Exercise aim: Repeat only the stretch of lines below that runs from the line with "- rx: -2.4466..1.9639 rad" through the line with "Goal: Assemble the", unaltered.

Given data:
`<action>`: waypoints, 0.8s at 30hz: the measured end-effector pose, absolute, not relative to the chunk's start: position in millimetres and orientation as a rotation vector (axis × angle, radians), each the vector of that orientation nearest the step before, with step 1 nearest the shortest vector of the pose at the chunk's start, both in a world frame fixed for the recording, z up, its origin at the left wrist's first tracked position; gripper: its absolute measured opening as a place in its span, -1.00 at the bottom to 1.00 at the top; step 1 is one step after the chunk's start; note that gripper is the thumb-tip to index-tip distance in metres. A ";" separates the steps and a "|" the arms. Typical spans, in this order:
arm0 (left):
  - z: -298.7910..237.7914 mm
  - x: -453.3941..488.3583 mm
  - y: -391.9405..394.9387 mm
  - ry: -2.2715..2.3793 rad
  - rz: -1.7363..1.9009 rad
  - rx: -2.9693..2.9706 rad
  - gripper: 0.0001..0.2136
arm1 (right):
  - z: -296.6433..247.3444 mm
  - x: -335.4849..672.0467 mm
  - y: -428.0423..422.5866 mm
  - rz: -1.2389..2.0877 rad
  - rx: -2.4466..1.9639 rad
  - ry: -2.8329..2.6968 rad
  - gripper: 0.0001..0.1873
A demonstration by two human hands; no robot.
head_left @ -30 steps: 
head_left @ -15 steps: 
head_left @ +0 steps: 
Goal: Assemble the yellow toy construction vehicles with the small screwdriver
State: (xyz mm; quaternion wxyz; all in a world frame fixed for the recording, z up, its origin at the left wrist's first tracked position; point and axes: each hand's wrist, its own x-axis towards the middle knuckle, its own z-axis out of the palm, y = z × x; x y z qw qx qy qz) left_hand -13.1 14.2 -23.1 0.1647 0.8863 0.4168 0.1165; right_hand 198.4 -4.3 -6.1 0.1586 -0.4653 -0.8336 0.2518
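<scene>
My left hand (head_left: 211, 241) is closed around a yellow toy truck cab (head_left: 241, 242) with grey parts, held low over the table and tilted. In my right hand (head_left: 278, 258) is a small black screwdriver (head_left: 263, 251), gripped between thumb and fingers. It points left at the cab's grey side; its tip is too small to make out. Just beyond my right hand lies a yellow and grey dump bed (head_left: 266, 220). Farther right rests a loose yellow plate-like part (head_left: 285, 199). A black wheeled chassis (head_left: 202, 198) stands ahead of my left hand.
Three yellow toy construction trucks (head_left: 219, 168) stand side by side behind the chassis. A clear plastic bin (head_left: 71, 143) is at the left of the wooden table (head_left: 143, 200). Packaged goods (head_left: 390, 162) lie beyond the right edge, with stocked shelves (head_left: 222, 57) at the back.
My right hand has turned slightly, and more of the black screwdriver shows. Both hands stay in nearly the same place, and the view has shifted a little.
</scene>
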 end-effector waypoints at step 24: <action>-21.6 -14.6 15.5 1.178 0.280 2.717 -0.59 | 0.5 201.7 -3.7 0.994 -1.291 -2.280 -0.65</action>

Response area:
  - rx: -2.4466..1.9639 rad
  - ry: -2.8329..2.6968 rad
  - gripper: 0.0001..0.1873
A demonstration by two human hands; no robot.
head_left @ -30 steps: 
head_left @ -15 steps: 
head_left @ +0 steps: 
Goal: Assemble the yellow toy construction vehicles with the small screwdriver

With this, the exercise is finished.